The task = Your output should be exactly the lines from the one containing "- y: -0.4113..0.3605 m" through the final line of the following data, please, with no pictures.

Recorded data Start Marker

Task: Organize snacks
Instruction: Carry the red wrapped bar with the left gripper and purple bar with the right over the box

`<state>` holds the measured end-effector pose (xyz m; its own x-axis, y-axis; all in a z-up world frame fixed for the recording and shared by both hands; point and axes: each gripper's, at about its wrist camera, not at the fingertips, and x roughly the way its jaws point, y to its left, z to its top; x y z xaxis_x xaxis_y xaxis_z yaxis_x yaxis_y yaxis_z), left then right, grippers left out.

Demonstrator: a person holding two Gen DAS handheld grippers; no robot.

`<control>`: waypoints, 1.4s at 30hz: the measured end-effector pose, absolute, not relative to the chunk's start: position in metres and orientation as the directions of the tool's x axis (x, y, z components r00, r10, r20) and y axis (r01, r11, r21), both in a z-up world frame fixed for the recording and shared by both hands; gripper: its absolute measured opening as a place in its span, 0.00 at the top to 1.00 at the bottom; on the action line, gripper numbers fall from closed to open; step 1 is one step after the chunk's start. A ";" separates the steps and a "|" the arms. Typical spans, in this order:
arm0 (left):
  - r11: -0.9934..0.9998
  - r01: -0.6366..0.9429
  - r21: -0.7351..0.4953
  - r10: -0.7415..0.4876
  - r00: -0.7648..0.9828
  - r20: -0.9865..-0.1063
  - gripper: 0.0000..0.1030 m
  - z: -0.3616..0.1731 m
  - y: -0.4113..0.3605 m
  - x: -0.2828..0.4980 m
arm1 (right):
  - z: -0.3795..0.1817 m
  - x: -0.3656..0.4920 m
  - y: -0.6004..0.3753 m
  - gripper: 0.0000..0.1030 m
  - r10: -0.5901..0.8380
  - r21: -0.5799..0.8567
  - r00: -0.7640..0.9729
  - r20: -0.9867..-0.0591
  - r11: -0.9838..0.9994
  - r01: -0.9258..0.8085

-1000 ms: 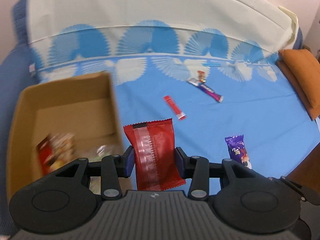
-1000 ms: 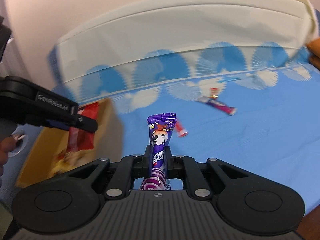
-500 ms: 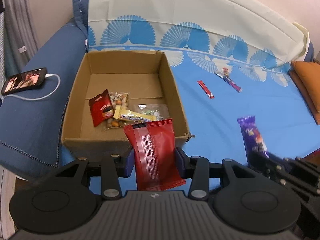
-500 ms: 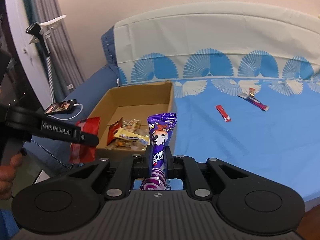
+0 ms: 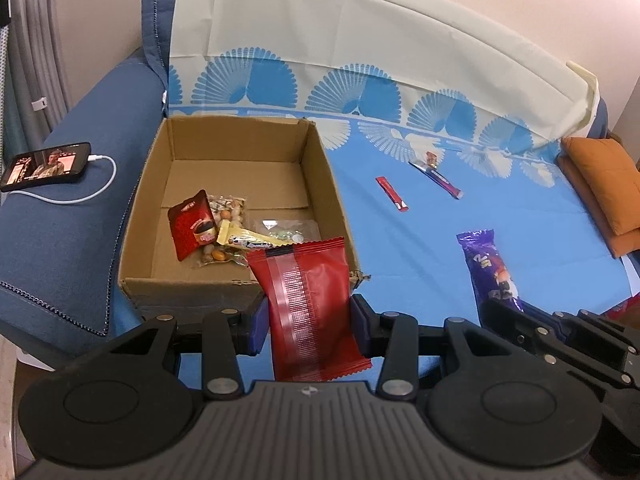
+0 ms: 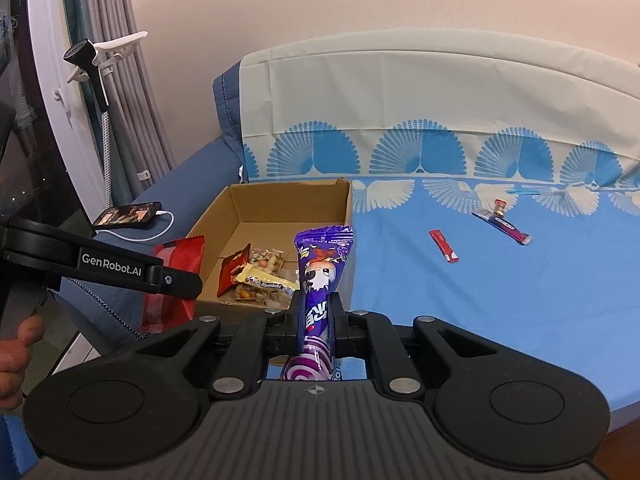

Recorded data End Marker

Your response =
  - y: -0.4113..0.3605 m
  - x: -0.2828..0.4980 m
arm1 (right):
  - z: -0.3795..0.1817 m
  - x: -0.3656..0.4920 m
  - y: -0.6004..0.3753 m
  - gripper: 0.0000..0.1030 m
  - r10: -0.5901..0.8380
  - r21: -0.5799..0.8567
  - r00: -0.7640..0.9729
  - r20: -0.9867..-0.0591
  - r11: -0.9838..0.9994
  - r01: -0.9258..0.8085

-1000 ms: 
-1000 ms: 
-500 ms: 
-500 ms: 
+0 ms: 
+0 ms: 

No further output is needed for the exercise.